Charles, who asked that The Sun not use his last name, is one of the lucky ones Kibbey referred to. The 43-year-old obtained prescriptions for pain medication from as many as seven or eight doctors at the same time. Over the past 20 years, he says he's been addicted to Xanax, Lortabs, Oxycontin, Methadone, Percacet and Valium, among others.
Twice, he said, he ended up in the hospital from accidental overdoses. In 1992 he spent 30 days in a coma resulting from an overdose. On two other occasions, he attempted suicide by drinking antifreeze while he was high on Fioricet.
“I wouldn't know what day of the week it was.
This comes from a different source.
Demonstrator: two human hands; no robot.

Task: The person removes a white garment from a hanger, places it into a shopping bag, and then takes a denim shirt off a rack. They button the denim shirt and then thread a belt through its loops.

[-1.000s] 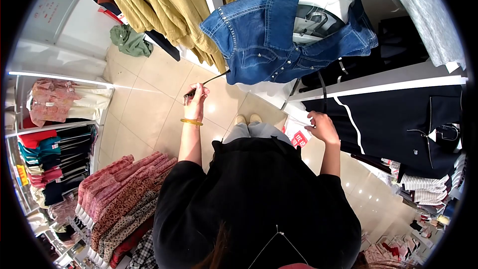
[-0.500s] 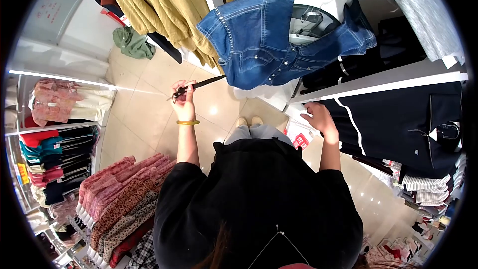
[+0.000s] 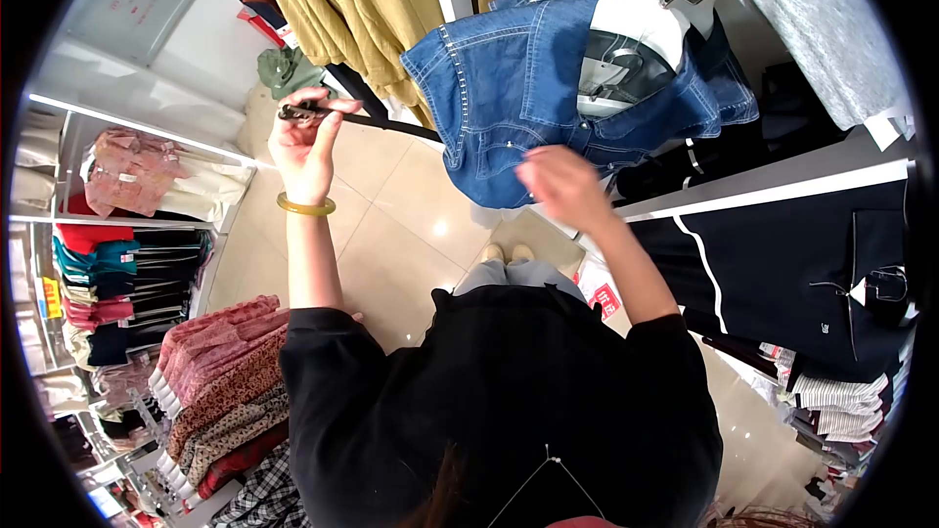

I would get up, and my wife would have four (pills) at the top of my bed with a glass of water every morning when I got up. I had to have them," he said.
One time, desperate for prescription pain killers, he shot himself in the arm in order to get a prescription. He still carries a deep scar from the bullet wound. Typically, however, he would use a practice called “doctor shopping," in which he would visit several hospital emergency rooms concocting phony symptoms in order to get prescriptions for pain medication.
According to Charles, even locked up in jail, he was able to obtain pain pills by pretending to slip in some spilled Kool-aid on the floor. He was transported to the hospital after feigning a back injury. He recalled returning to jail with a supply of pain medication.
Charles said his drug habit cost him his marriage and children, two of whom were taken by the state and put up for adoption. He is currently in counseling for his addiction, and he claims he has been drug-free for the past 18 months.
Kibbey's office on Highland Street counsels hundreds of people with substance abuse problems. With a growing caseload and limited staff, unless it's an emergency, there's usually a six-week wait to see a counselor.
"The more people you have using and abusing, the more likely the chance that Š somebody's going to overdose. That's what you have today. The number of people using pills is astronomical," Kibbey explained.
Kibbey said he has been to the funeral home more times in the past two years than in the previous 10 years combined. In almost every case, he said it was a result of somebody dying from a drug overdose.